# H.K Porter Forester #3 limb cutters . . .



## JoeVR5 (Jun 24, 2011)

Hi all,

I have a pair of limb cutters made by H.K Porter and am looking to buy a second pair. They are the best loppers I have ever used, but I can't find another one for the life of me.

It seems that H.K Porter made 3 different sizes of limb cutters; #1, #2, and #3 -- with #3 being the largest (34" long -- can cut over 2" branches pretty easily). This is the one that I own, but I can't find another one to purchase. 

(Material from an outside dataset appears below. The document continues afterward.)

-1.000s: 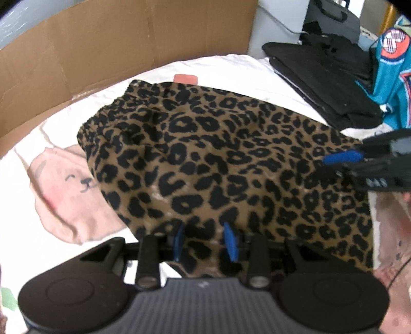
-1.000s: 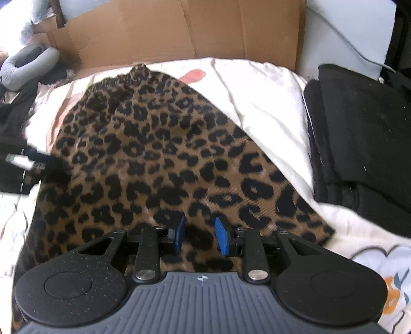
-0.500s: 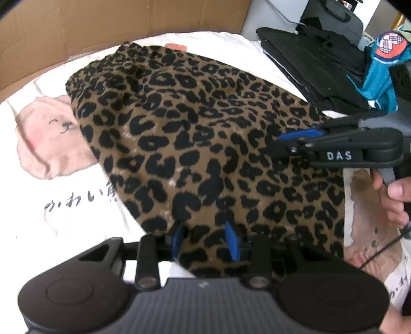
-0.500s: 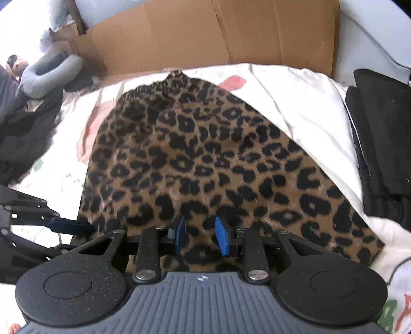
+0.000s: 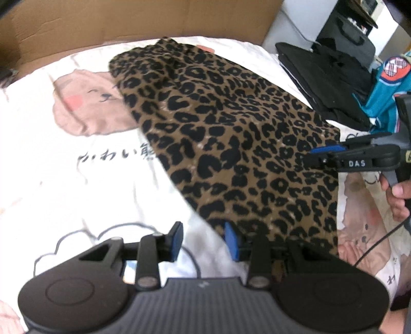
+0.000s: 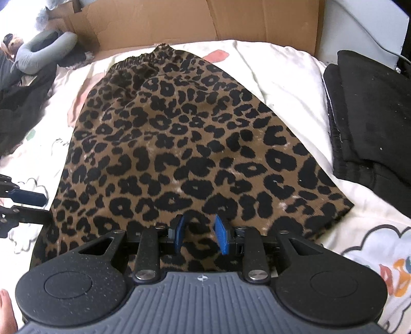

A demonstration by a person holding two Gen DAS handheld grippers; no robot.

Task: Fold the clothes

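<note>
A leopard-print skirt [image 5: 236, 133] lies flat on a white printed bedsheet [image 5: 77, 159], waistband at the far end; it also shows in the right wrist view [image 6: 185, 144]. My left gripper [image 5: 203, 241] is open and empty over the sheet, its right finger at the skirt's near left corner. My right gripper [image 6: 199, 232] is open over the skirt's near hem, holding nothing. The right gripper also shows in the left wrist view [image 5: 326, 154] above the skirt's right edge. The left gripper shows at the left edge of the right wrist view [image 6: 28, 205].
Folded black clothes [image 6: 372, 115] lie stacked to the right of the skirt, with a teal garment [image 5: 385, 97] beyond. A cardboard sheet [image 6: 192, 23] stands at the back. Dark clothes and a grey pillow [image 6: 38, 54] lie at the far left.
Both grippers have opened and let go of the skirt's hem. The skirt has come down flat on the sheet. My left gripper has shifted left off the fabric.
</note>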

Now all I can find are H.K. Porter bolt cutters when I search online. Can anyone help me out here? Any assistance or direction would be greatly appreciated.

Thanks so much!

Joe


----------



## imagineero (Jun 24, 2011)

if you can get them in the states, razorback pruners, or any pruners made by Levin are excellent. They are moderately pricey at $200+ /pair, but they last and last and last. Spare parts are also available for them. All the forestry guys in New Zealand use them, 8 hours a day 5 days a week and do maybe 150~200 trees/day with them. Easily get a few years out of a pair at that rate. For occasional use they'll last a lifetime.

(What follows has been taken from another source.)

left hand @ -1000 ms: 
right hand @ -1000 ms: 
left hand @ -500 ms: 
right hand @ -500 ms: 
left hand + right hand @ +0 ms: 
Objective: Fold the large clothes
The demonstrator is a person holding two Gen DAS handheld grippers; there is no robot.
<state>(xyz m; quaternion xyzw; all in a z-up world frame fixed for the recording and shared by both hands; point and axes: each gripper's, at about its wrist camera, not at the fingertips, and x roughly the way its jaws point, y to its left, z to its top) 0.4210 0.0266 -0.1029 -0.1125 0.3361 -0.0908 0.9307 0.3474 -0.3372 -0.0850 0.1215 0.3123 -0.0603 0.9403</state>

Any of the first 3 pairs on this page are fine. They cut up to about 3" in the heavy duty. 

Professional Anvil and Bypass Loppers from Felco, Barnel and Razorback

Shaun


----------



## climberjones (Jun 24, 2011)

There was a hk porter plant in chanute ks might google that might help?


----------



## JoeVR5 (Jul 7, 2011)

Thanks so much for that information!

These appear to be exactly what I'm looking for.

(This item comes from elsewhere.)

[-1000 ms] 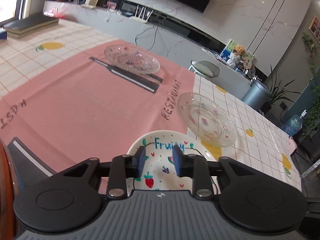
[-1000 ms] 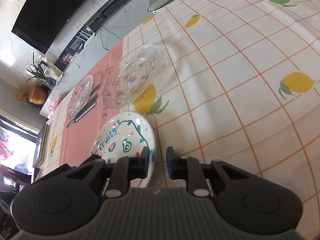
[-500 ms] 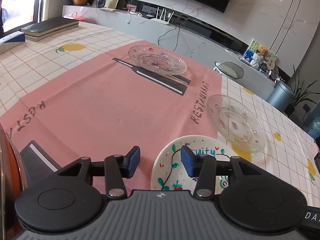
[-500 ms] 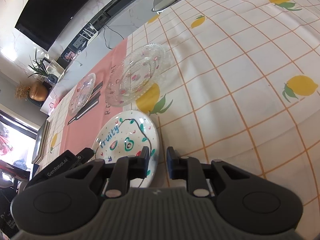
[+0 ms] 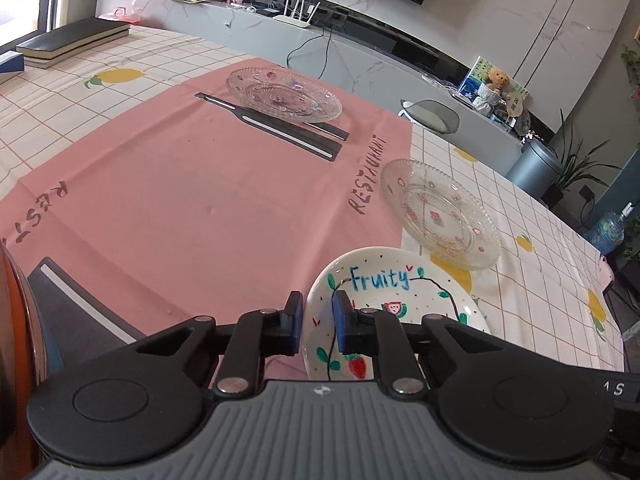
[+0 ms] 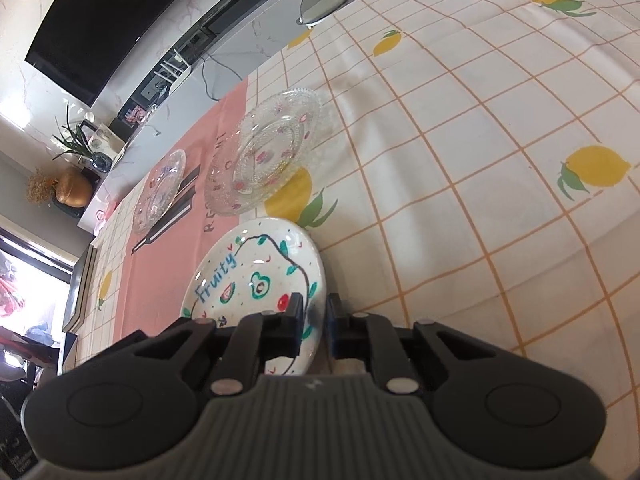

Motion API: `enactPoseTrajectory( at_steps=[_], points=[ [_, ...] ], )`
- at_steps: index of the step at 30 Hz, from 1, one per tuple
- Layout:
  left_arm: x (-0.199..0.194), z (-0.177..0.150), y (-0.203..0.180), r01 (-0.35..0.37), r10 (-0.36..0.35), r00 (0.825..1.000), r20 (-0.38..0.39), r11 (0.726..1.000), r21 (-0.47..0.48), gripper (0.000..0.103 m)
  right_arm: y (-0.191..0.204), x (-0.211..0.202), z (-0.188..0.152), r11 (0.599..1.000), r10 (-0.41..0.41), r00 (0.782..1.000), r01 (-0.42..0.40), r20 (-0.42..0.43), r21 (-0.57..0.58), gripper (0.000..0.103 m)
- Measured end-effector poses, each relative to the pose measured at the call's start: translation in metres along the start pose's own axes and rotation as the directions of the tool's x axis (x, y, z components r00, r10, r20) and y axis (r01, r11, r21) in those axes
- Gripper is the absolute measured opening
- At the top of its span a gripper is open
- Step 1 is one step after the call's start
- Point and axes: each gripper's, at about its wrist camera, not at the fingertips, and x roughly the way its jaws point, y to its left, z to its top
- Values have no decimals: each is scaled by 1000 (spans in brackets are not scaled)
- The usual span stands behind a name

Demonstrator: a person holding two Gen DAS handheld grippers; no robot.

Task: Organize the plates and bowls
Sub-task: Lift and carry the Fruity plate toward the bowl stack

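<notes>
A white "Fruity" plate (image 5: 404, 296) with painted fruit lies at the near edge of the pink placemat (image 5: 192, 200). My left gripper (image 5: 317, 322) is shut on the plate's left rim. My right gripper (image 6: 314, 326) is shut on the same plate's (image 6: 256, 268) right rim, one finger inside the rim and one outside. A clear glass plate (image 5: 440, 212) with small flower dots sits just beyond it, also in the right wrist view (image 6: 264, 160). A second glass plate (image 5: 284, 94) sits at the placemat's far side, over printed cutlery; it shows in the right wrist view (image 6: 160, 190) too.
The table has a lemon-print checked cloth (image 6: 480, 140). Dark books (image 5: 72, 40) lie at the far left of the table. An orange-brown object's edge (image 5: 10, 340) shows at the left border. A low grey cabinet (image 5: 360, 52) and stool (image 5: 430, 114) stand beyond the table.
My left gripper moved right and closed on the Fruity plate's left rim. The right gripper moved onto the plate's right rim, jaws now astride it.
</notes>
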Motion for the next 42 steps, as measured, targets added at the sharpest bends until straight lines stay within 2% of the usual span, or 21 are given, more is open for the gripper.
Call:
enactPoseTrajectory(
  at_steps=[6,13,16,17,27,31,42],
  points=[
    [8,8,13,48,-48,999,8,995,-88,20,-14,-3,7,997,4,1000,-6,27,77,14],
    [9,6,12,61,-61,998,15,996,-72,18,-11,2,6,998,36,999,-37,23,47,13],
    [8,7,13,62,-61,998,16,995,-77,16,-11,3,5,998,41,999,-42,21,49,10],
    [8,7,13,62,-61,998,16,995,-82,16,-11,3,5,998,34,999,-35,21,54,6],
    [-12,-2,9,49,-48,999,15,996,-79,15,-17,-13,4,991,71,997,-71,5,115,3],
    [-23,-8,5,54,-54,999,3,995,-80,16,-20,-28,-2,991,58,998,-57,-9,124,3],
    [-59,-24,-9,90,-91,996,-22,994,-57,15,-30,-63,-19,987,-50,994,64,-92,149,5]
  ],
)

I wonder how much the shipping is from New Zealand though . . . Do they stock these in the US?


----------



## imagineero (Jul 8, 2011)

No worries....

These are proper big boy loppers, they'll do literally hundreds of thousands of 2" cuts. For the money, they're one of the best tools around. Not much more than say, for example, the fiskars, but in my opinion about 20X the tool.

Not sure if they stock in US, but a few people sell them here in aus. Vermeer comes to mind as a stockist in aus, and they are the sherrill tree distributor here, so maybe hitup sherrill tree/vermeer stateside?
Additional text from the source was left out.